El pasado 30 de abril de 2016 se celebro la XIVª Tertulia literaria en Taichung. En el bar de fumadores del Hotel Evergreen. Puntualmente a las 19,30 h. En esta ocasión la tertulia giró en torno a la lectura de la obra El doble de Fiódor Dostoyevski (1846), y su versión cinematográfica, de Richard Ayoade (2014).

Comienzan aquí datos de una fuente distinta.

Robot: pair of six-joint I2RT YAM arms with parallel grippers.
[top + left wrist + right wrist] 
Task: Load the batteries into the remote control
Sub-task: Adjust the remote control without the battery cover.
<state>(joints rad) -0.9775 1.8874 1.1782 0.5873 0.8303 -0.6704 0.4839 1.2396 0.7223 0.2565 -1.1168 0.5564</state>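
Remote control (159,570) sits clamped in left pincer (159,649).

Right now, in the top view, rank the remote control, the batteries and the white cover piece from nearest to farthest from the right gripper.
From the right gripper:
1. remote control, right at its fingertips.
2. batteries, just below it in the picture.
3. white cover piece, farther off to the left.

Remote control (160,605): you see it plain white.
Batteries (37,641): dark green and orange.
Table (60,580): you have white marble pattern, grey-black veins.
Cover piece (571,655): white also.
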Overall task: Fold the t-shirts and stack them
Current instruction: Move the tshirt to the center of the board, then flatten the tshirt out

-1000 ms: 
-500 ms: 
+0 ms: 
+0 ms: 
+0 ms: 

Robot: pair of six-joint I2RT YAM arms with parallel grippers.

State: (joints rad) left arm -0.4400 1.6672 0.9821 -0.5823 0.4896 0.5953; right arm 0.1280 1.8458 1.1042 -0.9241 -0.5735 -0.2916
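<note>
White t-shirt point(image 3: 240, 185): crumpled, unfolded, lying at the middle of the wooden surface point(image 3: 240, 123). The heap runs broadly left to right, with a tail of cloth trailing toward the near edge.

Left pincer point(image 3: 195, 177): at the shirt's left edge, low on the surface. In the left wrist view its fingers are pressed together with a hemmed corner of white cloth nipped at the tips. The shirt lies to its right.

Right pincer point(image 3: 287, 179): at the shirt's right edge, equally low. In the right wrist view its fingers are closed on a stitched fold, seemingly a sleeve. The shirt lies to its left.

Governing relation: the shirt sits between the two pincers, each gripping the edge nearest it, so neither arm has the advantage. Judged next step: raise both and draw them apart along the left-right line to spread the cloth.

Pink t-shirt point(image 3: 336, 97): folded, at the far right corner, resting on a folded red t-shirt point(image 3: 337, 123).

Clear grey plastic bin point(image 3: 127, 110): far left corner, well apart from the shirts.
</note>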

La charla se desarrolló con enorme fluidez, y se centró en el comentario sobre el libro. Una obra que a pesar de entenderse, por gran parte de la crítica, a lo largo del tiempo, como una obra menor de Dostoyevski, en la actualidad se ve como un título que presagia el mundo moderno. Lo intuye. En la novela el protagonista (que no deja de ser el hombre de hoy) queda constreñido por la máquina burocrática de la administración moderna, urbana, coetánea a la eclosión de la revolución industrial. Una transformación social, política y económica en pleno auge cuando el autor emprende la historia, que cuenta cómo Yakov Petrovich Goliadkin queda circundado y observado por su doble. Ello viene a representar la vigilancia del estado sobre el individuo que se ve empequeñecido ante el crecimiento demográfico y la pericia inspectora de la política moderna. Panorama ante el cual cualquier empresa personal está llamada a la frustración y al fracaso, debido a la que los hombres contemporáneos pertenecen ya a una sociedad terroríficamente masificada y vigilada, a veces entre ellos mismos, que no deja resquicio a la libertad individual.

Desde este punto de vista, la obra de Dostoyevski (1821-1881) inaugura todo un ciclo novelístico (Franz Kafka o Milan Kundera) donde la vida del hombre necesita de la psicología, y sufre los asaltos al poder político que le ningunean. El doble diseña para la sociedad la esquizofrenia y la paranoia, enfermedades tópicas de la era industrial y que se instalarán amorosamente en la edad cibernética. Por eso el mundo presente nos facilita inquietantes indagaciones en torno a la mente humana, desde donde cabe la posibilidad de abrir resquicios para el pensamiento humano, ahíto de soledad, en un territorio mundial sobrepoblado, politizado, burocratizado, globalizado, a la manera que lo prefiguró George Orwell.

Menos mal que la lectura nos aporta libertad, al menos la mental, al tiempo que la realidad social nos la oculta.